Type out each entry exactly.

**Extracted information**
_____

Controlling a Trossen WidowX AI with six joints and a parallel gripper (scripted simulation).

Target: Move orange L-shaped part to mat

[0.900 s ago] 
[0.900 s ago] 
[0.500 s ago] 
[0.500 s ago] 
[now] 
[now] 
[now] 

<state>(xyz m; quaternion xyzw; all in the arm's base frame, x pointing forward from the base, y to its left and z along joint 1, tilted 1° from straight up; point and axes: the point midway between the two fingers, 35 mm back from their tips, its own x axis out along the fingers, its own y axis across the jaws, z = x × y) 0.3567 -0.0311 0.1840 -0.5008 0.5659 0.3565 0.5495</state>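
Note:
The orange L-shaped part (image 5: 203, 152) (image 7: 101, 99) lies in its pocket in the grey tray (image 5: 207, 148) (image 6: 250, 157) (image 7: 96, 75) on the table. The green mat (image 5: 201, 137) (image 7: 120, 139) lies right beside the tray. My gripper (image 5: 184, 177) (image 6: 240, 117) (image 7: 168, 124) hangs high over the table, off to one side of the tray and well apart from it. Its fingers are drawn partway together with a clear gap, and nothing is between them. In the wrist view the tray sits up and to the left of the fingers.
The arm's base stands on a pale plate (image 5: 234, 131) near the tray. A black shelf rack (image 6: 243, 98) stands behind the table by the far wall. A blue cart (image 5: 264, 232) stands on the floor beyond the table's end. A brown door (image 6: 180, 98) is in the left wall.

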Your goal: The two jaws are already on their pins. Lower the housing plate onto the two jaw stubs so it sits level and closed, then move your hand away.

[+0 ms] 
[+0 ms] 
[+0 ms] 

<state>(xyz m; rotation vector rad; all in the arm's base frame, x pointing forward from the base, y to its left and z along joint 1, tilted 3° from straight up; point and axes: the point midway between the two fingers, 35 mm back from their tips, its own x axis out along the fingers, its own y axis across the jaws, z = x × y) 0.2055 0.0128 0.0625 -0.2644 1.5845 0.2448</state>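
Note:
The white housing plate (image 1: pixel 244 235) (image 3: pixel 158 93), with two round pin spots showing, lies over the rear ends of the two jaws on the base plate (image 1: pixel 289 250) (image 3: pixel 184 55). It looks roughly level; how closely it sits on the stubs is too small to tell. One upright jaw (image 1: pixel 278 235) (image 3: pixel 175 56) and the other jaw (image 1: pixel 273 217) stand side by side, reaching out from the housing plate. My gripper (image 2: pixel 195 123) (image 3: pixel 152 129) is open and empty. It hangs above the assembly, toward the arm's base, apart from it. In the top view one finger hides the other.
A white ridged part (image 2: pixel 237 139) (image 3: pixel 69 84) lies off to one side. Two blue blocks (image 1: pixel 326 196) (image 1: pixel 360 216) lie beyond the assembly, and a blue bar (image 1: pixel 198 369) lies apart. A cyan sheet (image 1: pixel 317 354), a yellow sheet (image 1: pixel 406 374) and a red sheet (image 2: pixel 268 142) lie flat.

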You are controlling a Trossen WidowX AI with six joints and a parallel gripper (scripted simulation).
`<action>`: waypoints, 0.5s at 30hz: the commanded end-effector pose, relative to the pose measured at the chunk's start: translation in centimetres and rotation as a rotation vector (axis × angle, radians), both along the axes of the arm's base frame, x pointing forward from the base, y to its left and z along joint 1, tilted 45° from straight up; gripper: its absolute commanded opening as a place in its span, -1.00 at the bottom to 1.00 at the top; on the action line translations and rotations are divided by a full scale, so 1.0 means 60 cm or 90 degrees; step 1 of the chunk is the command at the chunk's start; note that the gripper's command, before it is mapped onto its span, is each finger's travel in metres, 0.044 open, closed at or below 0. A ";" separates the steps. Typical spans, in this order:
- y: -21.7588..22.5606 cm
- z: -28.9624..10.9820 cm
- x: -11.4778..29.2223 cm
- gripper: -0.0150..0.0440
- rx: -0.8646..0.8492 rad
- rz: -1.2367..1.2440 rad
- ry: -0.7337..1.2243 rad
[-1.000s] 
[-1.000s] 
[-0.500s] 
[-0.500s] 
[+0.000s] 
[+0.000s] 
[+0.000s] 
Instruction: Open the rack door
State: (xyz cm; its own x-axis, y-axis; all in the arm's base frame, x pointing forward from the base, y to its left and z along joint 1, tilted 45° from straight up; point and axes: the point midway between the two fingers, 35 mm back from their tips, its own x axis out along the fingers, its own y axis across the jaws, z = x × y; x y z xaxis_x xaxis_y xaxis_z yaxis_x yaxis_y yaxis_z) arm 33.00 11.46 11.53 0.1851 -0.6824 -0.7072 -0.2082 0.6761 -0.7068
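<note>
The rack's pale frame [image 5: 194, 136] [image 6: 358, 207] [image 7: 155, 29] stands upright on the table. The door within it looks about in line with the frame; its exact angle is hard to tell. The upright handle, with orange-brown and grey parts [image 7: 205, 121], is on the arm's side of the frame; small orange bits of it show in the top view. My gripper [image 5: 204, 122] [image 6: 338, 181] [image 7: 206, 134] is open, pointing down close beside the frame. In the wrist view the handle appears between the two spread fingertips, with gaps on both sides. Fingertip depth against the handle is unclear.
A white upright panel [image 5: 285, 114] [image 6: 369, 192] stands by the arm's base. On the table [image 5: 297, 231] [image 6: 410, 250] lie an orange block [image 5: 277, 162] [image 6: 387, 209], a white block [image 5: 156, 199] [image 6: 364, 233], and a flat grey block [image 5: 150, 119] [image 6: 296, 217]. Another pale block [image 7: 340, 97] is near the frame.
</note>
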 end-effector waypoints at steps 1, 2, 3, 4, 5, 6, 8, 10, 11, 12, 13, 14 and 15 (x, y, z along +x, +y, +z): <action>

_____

**Answer box**
Controlling a Trossen WidowX AI with six joints and a parallel gripper (scripted simulation).

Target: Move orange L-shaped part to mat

[0.900 s ago] 
[0.900 s ago] 
[0.500 s ago] 
[0.500 s ago] 
[now] 
[now] 
[now] 

<state>(xyz m; quaternion xyzw; all in the arm's base frame, x pointing forward from the base, y to its left and z along joint 1, tilted 1° from straight up; point and axes: the point midway between the two fingers, 35 mm back from their tips, its own x axis out along the fingers, its own y axis across the jaws, z = x × y) 0.3567 -0.0311 0.1840 -0.5008 0.5659 0.3565 0.5495</state>
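Note:
The orange L-shaped part (image 5: 203, 152) (image 7: 101, 99) lies in its pocket in the grey tray (image 5: 207, 148) (image 6: 250, 157) (image 7: 96, 75) on the table. The green mat (image 5: 201, 137) (image 7: 120, 139) lies right beside the tray. My gripper (image 5: 184, 177) (image 6: 240, 117) (image 7: 168, 124) hangs high over the table, off to one side of the tray and well apart from it. Its fingers are drawn partway together with a clear gap, and nothing is between them. In the wrist view the tray sits up and to the left of the fingers.
The arm's base stands on a pale plate (image 5: 234, 131) near the tray. A black shelf rack (image 6: 243, 98) stands behind the table by the far wall. A blue cart (image 5: 264, 232) stands on the floor beyond the table's end. A brown door (image 6: 180, 98) is in the left wall.
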
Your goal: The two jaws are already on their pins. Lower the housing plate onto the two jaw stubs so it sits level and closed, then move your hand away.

[+0 ms] 
[+0 ms] 
[+0 ms] 

<state>(xyz m; rotation vector rad; all in the arm's base frame, x pointing forward from the base, y to its left and z along joint 1, tilted 3° from straight up; point and axes: the point midway between the two fingers, 35 mm back from their tips, its own x axis out along the fingers, its own y axis across the jaws, z = x × y) 0.2055 0.0128 0.0625 -0.2644 1.5845 0.2448</state>
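Note:
The white housing plate (image 1: pixel 244 235) (image 3: pixel 158 93), with two round pin spots showing, lies over the rear ends of the two jaws on the base plate (image 1: pixel 289 250) (image 3: pixel 184 55). It looks roughly level; how closely it sits on the stubs is too small to tell. One upright jaw (image 1: pixel 278 235) (image 3: pixel 175 56) and the other jaw (image 1: pixel 273 217) stand side by side, reaching out from the housing plate. My gripper (image 2: pixel 195 123) (image 3: pixel 152 129) is open and empty. It hangs above the assembly, toward the arm's base, apart from it. In the top view one finger hides the other.
A white ridged part (image 2: pixel 237 139) (image 3: pixel 69 84) lies off to one side. Two blue blocks (image 1: pixel 326 196) (image 1: pixel 360 216) lie beyond the assembly, and a blue bar (image 1: pixel 198 369) lies apart. A cyan sheet (image 1: pixel 317 354), a yellow sheet (image 1: pixel 406 374) and a red sheet (image 2: pixel 268 142) lie flat.
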
You are controlling a Trossen WidowX AI with six joints and a parallel gripper (scripted simulation).
`<action>`: waypoints, 0.5s at 30hz: the commanded end-effector pose, relative to the pose measured at the chunk's start: translation in centimetres and rotation as a rotation vector (axis × angle, radians), both along the axes of the arm's base frame, x pointing forward from the base, y to its left and z along joint 1, tilted 45° from straight up; gripper: its absolute commanded opening as a place in its span, -1.00 at the bottom to 1.00 at the top; on the action line translations and rotations are divided by a full scale, so 1.0 means 60 cm or 90 degrees; step 1 of the chunk is the command at the chunk's start; note that the gripper's command, before it is mapped onto its span, is each finger's travel in metres, 0.044 open, closed at or below 0. A ";" separates the steps. Typical spans, in this order:
- y: -21.7588..22.5606 cm
- z: -28.9624..10.9820 cm
- x: -11.4778..29.2223 cm
- gripper: -0.0150..0.0440
- rx: -0.8646..0.8492 rad
- rz: -1.2367..1.2440 rad
- ry: -0.7337..1.2243 rad
[-1.000s] 
[-1.000s] 
[-0.500s] 
[-0.500s] 
[+0.000s] 
[+0.000s] 
[+0.000s] 
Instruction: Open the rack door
State: (xyz cm; its own x-axis, y-axis; all in the arm's base frame, x pointing forward from the base, y to its left and z along joint 1, tilted 45° from straight up; point and axes: the point midway between the two fingers, 35 mm back from their tips, its own x axis out along the fingers, its own y axis across the jaws, z = x × y; x y z xaxis_x xaxis_y xaxis_z yaxis_x yaxis_y yaxis_z) arm 33.00 11.46 11.53 0.1851 -0.6824 -0.7072 -0.2082 0.6761 -0.7068
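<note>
The rack's pale frame [image 5: 194, 136] [image 6: 358, 207] [image 7: 155, 29] stands upright on the table. The door within it looks about in line with the frame; its exact angle is hard to tell. The upright handle, with orange-brown and grey parts [image 7: 205, 121], is on the arm's side of the frame; small orange bits of it show in the top view. My gripper [image 5: 204, 122] [image 6: 338, 181] [image 7: 206, 134] is open, pointing down close beside the frame. In the wrist view the handle appears between the two spread fingertips, with gaps on both sides. Fingertip depth against the handle is unclear.
A white upright panel [image 5: 285, 114] [image 6: 369, 192] stands by the arm's base. On the table [image 5: 297, 231] [image 6: 410, 250] lie an orange block [image 5: 277, 162] [image 6: 387, 209], a white block [image 5: 156, 199] [image 6: 364, 233], and a flat grey block [image 5: 150, 119] [image 6: 296, 217]. Another pale block [image 7: 340, 97] is near the frame.
</note>
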 end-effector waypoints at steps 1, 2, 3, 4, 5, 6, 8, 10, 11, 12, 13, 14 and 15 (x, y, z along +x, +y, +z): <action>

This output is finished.